The primary aim of this Masterclass is to show you how you might use PLUMED in your work. We will see how to call PLUMED from a python notebook and discuss some strategies for selecting collective variables.
Once this section is completed, users will be able to:
- Calculate CVs and import them into a python notebook.
- Generate visualizations of data using chemiscope
Throughout this exercise, we use the atomistic simulation environment and chemiscope. Please look at the information at the links I have provided here for more information about these codes.
For this Masterclass, you will need to set up the plumed and gromacs as you did for this masterclass. You thus install plumed and gromacs using:
conda install --strict-channel-priority -c plumed/label/masterclass-mpi -c conda-forge plumed
conda install --strict-channel-priority -c plumed/label/masterclass-mpi -c conda-forge gromacs
You can install the other software you need using:
conda install -c conda-forge py-plumed Numpy pandas matplotlib notebook mdtraj mdanalysis git ase
Notice that you need a package called ase (the atomic simulation environment) for these exercises and the other packages you have been using. You also need to install chemiscope, which you can do by using the following command:
pip install chemiscope
The data needed to complete this Masterclass can be found on GitHub. You can clone this repository locally on your machine using the following command:
git clone https://github.com/plumed/masterclass-21-6.git
I recommend that you run each exercise in a separate sub-directory (i.e. Exercise-1, Exercise-2, ...), which you can create inside the root directory masterclass-21-6. Organizing your data this way will help you to keep things clean.
All the exercises have been tested with PLUMED version 2.7.0.

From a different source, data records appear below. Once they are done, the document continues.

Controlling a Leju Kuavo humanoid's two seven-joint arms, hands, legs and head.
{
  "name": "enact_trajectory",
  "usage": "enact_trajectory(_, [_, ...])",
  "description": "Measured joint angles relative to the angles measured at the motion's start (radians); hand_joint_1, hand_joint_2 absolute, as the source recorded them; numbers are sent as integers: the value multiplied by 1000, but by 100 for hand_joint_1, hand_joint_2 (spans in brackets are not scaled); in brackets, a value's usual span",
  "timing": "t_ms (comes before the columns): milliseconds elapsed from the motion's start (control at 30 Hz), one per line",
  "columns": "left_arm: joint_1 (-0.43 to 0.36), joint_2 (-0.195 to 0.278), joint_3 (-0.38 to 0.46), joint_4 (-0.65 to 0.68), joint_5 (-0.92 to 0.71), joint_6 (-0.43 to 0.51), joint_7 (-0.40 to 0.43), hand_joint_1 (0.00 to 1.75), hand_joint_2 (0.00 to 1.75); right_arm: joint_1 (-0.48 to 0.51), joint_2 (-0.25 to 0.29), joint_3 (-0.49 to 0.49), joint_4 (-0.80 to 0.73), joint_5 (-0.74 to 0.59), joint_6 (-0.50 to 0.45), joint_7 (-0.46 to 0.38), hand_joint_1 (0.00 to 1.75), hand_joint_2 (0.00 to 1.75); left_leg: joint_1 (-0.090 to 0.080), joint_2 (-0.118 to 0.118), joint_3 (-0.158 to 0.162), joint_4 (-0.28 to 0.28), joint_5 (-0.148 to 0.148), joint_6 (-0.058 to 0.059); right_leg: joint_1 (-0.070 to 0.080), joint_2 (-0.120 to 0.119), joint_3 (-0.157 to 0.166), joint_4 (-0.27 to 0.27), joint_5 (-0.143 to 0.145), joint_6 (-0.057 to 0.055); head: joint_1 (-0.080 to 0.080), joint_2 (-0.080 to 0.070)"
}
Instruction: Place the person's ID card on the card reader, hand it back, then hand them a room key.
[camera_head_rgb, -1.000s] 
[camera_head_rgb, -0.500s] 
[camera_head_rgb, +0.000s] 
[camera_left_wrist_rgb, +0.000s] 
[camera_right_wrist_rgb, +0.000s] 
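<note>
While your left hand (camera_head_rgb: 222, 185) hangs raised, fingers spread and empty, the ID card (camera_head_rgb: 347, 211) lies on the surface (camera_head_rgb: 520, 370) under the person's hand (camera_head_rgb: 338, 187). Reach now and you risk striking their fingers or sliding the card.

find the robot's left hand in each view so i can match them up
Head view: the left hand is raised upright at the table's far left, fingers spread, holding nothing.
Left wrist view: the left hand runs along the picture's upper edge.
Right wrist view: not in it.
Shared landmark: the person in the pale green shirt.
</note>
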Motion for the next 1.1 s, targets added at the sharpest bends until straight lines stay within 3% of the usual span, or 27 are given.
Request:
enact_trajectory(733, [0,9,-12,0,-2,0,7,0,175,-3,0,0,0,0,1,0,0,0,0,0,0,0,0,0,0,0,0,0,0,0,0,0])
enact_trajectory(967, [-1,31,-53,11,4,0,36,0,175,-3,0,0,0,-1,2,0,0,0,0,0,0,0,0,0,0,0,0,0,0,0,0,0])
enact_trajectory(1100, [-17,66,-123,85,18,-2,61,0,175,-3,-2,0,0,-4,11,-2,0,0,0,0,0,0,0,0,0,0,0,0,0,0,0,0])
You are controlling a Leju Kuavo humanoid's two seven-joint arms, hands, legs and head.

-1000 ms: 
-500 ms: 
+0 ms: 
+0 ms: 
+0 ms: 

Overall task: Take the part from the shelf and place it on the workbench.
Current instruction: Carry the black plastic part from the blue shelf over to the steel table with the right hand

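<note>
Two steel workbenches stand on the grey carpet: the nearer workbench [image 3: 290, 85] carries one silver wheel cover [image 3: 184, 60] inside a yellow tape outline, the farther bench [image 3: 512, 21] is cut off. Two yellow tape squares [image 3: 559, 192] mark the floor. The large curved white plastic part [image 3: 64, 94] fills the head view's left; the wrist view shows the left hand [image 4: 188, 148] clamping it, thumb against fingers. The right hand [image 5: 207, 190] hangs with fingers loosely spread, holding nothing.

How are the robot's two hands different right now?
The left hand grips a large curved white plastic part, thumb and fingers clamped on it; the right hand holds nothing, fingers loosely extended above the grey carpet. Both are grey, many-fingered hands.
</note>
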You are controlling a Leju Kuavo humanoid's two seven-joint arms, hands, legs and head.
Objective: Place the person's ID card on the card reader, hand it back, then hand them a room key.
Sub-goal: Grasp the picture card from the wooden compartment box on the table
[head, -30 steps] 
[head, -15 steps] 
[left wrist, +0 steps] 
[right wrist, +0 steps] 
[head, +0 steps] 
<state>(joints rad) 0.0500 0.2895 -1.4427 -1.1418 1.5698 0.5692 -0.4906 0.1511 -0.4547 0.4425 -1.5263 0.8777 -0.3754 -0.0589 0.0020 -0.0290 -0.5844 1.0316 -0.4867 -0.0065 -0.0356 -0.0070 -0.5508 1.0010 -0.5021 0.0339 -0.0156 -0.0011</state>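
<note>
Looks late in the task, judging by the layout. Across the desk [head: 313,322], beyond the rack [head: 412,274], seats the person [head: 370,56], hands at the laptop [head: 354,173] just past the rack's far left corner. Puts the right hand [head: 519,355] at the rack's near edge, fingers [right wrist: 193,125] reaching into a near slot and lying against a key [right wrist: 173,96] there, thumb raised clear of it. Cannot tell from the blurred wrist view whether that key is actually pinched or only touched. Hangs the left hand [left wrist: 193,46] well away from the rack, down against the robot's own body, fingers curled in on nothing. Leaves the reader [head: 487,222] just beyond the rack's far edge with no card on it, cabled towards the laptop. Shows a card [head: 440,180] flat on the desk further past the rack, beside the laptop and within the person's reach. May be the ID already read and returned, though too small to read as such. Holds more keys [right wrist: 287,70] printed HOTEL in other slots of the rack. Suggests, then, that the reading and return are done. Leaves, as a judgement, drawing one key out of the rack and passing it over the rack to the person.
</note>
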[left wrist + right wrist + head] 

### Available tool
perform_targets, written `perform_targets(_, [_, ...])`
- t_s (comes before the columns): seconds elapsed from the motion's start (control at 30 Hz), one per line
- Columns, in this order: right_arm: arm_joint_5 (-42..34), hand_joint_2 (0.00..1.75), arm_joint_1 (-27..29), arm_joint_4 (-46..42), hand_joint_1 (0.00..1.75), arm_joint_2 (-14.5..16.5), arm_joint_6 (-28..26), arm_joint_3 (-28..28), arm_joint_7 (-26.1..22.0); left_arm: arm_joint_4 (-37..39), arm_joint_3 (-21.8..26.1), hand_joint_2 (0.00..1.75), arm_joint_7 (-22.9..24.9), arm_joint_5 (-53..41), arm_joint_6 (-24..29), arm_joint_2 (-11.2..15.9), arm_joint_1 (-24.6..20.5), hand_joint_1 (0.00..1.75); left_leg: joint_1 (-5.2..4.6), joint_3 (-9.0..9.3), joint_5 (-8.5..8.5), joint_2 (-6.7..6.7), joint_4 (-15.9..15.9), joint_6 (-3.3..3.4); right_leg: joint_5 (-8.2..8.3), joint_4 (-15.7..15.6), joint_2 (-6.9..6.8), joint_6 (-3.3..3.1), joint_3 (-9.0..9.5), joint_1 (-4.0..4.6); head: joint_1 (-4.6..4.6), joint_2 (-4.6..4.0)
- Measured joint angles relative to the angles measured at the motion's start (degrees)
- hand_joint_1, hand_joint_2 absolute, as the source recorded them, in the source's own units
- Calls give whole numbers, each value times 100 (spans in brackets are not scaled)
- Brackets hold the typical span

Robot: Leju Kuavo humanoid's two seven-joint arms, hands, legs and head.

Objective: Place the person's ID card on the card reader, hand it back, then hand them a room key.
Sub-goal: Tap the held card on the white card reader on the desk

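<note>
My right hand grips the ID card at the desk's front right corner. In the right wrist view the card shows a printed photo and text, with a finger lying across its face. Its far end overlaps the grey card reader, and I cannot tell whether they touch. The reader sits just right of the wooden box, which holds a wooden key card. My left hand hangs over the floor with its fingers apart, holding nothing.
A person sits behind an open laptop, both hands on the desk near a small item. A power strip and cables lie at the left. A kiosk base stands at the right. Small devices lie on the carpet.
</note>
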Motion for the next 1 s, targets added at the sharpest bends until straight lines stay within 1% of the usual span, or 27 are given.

I like working with Python notebooks. Using notebooks allows me to keep the codes that I am working on close to the explanations of how these codes work. I can also make all my figures within a notebook. By using notebooks, I can thus have a single file that contains:
- Discussion of the work done.
- The analysis code.
- The final figures that were generated.
In previous masterclasses we have run plumed driver through bash from within a notebook by using commands like the one shown below:
!cd ../Exercises/Exercise_1 && plumed driver --noatoms > /dev/null
# Read in colvar file produced
data = np.loadtxt("../Exercises/Exercise_1/colvar")We have then read in the colvar file produced and analyzed it from within the notebook. We can avoid using plumed driver and can call
plumed directly from python using the python interface. The code below, for instance, generates the plot underneath the
code. The code reads in the trajectory from the file traj.pdb that you obtained from the GitHub repository. The plot then shows how
the
import matplotlib.pyplot as plt
import numpy as np
import plumed
import ase
import ase.io
# Read in trajectory using ase
traj = ase.io.read('../data/traj.pdb',':')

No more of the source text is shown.